Exercise> I'd like an exact copy of every line from the start of the entries below through the line containing "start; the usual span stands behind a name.", please.
[Start of section]
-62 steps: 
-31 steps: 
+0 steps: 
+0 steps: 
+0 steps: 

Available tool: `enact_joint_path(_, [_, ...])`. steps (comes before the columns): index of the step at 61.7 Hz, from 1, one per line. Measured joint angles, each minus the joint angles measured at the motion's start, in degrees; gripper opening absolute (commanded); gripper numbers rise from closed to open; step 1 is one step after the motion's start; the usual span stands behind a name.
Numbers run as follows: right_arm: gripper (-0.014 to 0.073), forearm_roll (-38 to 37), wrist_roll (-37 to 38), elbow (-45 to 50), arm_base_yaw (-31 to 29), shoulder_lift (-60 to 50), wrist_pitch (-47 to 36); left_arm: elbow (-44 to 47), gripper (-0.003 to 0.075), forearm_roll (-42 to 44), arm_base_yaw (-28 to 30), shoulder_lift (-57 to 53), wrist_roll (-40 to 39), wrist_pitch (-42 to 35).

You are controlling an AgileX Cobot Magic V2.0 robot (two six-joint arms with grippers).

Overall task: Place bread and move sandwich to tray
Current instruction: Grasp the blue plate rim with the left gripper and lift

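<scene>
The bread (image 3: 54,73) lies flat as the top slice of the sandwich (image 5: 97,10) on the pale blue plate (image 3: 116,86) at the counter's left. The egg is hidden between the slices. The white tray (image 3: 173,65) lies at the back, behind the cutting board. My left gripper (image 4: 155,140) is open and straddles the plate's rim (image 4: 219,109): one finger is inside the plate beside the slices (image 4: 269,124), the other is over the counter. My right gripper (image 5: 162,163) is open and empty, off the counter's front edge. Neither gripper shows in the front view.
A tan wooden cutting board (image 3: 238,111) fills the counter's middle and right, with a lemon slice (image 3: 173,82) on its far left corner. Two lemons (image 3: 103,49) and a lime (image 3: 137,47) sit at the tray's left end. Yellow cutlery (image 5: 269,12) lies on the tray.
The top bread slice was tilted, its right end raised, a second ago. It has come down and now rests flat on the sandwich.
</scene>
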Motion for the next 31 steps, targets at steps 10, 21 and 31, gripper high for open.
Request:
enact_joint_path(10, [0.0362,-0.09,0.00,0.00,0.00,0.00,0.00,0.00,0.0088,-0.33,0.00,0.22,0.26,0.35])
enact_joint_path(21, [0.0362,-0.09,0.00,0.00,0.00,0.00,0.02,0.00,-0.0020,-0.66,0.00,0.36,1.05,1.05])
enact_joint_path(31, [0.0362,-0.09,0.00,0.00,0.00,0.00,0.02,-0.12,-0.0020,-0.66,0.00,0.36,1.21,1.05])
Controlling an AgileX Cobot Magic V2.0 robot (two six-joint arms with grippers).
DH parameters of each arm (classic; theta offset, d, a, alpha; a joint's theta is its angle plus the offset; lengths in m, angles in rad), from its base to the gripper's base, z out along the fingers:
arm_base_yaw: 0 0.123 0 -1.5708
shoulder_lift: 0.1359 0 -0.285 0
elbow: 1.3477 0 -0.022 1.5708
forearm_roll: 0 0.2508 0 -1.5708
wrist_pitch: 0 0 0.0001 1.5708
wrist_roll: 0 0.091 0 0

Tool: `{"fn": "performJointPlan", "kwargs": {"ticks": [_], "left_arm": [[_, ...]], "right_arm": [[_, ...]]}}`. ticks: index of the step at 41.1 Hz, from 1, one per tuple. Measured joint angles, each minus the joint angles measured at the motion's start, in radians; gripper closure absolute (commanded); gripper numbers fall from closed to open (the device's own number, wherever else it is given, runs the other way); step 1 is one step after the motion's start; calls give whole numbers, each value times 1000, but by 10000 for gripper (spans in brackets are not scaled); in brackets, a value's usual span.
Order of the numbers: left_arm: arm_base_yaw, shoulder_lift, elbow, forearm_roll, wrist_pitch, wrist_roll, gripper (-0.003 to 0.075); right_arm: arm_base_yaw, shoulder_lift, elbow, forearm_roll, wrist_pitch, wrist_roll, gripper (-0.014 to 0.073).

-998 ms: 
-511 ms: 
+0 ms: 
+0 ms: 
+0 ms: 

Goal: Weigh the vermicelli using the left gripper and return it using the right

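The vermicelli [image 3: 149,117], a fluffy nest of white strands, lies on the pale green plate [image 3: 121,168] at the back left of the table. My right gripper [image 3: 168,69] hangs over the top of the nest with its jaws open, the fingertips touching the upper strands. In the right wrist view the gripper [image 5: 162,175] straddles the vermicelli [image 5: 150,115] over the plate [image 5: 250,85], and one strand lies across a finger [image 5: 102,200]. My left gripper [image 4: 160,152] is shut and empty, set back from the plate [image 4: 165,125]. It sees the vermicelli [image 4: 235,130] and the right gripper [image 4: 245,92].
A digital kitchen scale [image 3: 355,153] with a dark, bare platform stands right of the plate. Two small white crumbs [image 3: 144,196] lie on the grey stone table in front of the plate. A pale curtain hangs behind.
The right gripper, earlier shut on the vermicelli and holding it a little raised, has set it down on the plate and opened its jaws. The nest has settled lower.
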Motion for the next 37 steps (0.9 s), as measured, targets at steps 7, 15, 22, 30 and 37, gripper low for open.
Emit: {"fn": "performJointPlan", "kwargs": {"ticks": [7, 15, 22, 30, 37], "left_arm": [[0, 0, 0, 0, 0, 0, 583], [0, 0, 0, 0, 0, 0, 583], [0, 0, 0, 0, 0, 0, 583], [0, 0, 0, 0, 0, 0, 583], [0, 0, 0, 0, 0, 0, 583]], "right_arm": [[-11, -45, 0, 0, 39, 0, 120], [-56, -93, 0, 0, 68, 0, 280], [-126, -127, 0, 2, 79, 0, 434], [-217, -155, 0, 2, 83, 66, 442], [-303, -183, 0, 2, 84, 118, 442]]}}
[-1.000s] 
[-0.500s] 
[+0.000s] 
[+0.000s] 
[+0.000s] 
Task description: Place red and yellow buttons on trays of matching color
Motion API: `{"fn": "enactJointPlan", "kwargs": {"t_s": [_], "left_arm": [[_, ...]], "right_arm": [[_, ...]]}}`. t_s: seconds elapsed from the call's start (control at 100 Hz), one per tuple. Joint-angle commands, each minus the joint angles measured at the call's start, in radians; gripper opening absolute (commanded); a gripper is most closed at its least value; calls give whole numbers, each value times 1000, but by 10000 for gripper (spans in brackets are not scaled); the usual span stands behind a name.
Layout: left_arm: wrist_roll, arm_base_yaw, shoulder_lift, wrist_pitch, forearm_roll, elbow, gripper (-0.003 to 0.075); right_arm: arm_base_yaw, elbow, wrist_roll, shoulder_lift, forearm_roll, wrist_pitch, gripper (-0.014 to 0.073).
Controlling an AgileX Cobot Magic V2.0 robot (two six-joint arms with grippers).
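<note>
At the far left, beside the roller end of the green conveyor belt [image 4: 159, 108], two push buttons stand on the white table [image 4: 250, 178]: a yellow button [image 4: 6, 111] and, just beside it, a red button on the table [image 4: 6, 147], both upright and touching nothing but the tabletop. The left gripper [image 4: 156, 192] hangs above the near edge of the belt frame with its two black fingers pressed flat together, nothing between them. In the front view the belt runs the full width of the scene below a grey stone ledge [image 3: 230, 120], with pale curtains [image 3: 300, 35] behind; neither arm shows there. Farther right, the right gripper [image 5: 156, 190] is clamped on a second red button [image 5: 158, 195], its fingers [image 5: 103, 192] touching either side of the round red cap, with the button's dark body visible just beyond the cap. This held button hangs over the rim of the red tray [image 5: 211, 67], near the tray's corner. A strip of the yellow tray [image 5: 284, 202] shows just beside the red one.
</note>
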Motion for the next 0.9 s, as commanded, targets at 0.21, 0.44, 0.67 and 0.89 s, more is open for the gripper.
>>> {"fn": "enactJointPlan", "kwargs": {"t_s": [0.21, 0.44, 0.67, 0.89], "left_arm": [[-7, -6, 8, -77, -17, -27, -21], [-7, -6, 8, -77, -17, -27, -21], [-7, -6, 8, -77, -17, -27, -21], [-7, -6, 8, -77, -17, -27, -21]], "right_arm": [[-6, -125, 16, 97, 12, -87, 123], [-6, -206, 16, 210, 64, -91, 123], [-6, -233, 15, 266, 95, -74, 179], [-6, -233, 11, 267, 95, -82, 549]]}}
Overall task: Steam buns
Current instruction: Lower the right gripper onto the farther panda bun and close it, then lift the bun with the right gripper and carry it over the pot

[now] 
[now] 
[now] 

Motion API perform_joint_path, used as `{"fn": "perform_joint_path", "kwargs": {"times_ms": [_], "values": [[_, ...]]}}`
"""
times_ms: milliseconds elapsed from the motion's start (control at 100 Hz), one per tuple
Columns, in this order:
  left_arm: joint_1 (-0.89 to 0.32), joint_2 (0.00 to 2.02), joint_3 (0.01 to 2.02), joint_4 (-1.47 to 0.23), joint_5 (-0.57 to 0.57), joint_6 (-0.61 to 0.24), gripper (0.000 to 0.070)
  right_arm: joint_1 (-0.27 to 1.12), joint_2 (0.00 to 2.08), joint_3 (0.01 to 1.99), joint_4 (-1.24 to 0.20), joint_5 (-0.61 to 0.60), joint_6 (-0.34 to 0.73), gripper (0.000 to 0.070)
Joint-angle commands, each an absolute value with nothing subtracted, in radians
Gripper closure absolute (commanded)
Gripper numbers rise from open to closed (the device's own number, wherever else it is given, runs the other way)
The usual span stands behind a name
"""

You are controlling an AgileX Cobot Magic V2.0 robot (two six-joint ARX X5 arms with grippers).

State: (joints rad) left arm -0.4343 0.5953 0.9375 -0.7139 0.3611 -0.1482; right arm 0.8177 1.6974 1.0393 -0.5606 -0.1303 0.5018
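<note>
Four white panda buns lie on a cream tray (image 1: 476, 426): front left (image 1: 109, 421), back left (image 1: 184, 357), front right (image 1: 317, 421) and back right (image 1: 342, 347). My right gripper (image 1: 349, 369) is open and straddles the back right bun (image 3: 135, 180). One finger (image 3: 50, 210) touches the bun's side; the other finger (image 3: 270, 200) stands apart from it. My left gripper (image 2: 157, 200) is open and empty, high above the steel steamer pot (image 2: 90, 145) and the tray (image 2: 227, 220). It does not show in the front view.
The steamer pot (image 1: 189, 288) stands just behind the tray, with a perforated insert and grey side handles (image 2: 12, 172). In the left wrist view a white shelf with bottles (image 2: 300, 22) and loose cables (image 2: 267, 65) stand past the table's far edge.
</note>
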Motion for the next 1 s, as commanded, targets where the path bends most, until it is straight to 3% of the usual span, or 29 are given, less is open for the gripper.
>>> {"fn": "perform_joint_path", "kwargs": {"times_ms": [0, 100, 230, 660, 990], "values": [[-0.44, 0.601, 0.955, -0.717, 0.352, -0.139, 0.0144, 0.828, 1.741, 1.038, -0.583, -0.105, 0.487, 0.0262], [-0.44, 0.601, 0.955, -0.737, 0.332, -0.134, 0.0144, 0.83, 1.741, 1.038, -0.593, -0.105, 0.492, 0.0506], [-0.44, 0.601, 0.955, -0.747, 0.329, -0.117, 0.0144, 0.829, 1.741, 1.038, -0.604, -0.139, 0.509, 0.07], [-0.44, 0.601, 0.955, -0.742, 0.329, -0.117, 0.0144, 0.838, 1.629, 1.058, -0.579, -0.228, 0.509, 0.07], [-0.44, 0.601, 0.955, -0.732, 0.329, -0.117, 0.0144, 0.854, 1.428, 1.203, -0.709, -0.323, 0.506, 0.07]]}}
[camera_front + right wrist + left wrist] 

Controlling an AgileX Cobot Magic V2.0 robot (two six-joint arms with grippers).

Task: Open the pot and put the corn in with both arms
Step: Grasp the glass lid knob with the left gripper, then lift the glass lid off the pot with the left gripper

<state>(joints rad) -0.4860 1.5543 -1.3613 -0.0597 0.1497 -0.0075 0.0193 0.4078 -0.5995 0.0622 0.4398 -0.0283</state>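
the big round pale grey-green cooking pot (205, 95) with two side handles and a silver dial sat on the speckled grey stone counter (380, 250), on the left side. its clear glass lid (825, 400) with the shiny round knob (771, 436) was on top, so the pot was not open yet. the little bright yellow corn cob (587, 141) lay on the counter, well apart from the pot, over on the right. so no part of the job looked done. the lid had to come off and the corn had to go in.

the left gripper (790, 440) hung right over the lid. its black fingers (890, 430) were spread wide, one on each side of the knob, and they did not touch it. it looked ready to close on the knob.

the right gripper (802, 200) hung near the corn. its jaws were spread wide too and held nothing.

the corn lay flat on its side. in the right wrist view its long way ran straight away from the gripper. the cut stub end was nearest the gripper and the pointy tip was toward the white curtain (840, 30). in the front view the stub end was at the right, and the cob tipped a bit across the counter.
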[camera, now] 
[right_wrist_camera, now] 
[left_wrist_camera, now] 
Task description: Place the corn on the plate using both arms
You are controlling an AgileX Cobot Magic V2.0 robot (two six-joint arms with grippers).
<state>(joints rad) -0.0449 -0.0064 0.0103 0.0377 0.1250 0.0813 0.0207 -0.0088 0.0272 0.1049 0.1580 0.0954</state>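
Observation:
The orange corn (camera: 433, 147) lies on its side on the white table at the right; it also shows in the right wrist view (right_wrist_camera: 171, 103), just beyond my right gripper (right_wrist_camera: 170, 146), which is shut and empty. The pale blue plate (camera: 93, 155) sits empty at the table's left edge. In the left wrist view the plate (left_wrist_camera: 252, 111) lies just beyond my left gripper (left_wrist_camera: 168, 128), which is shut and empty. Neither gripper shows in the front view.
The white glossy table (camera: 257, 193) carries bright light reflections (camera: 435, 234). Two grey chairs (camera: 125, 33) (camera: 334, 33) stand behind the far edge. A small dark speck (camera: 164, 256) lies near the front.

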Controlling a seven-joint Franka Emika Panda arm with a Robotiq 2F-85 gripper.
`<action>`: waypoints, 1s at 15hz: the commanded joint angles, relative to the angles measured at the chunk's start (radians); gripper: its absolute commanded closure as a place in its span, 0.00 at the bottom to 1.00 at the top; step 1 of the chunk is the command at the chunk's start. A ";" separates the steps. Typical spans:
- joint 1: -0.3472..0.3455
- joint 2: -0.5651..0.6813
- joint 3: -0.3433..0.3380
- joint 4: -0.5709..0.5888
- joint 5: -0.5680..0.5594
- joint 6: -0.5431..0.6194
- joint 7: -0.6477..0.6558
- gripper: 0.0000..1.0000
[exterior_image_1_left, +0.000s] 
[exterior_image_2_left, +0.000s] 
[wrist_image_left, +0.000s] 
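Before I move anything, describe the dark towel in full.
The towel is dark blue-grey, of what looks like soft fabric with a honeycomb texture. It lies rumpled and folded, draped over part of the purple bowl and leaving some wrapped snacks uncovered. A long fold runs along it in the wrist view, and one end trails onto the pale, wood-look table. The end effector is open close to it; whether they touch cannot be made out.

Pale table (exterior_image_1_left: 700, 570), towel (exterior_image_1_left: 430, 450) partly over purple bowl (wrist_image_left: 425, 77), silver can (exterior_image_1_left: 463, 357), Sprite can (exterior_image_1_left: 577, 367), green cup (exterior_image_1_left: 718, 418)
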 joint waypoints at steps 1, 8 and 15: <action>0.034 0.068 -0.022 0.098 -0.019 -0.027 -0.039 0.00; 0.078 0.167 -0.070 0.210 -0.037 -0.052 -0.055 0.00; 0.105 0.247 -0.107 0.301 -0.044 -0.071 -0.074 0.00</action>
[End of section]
Task result>
-62 steps: 
-31 steps: 
+0 steps: 
+0 steps: 
+0 steps: 

Available tool: `enact_joint_path(_, [_, ...])`. steps (comes before the columns): index of the step at 61.7 Hz, from 1, one per line. Measured joint angles, each minus the joint angles measured at the motion's start, in degrees; gripper opening absolute (commanded); gripper numbers rise from closed to open; step 1 is one step after the motion's start; the usual span stands behind a name.

No part of the exercise remains open.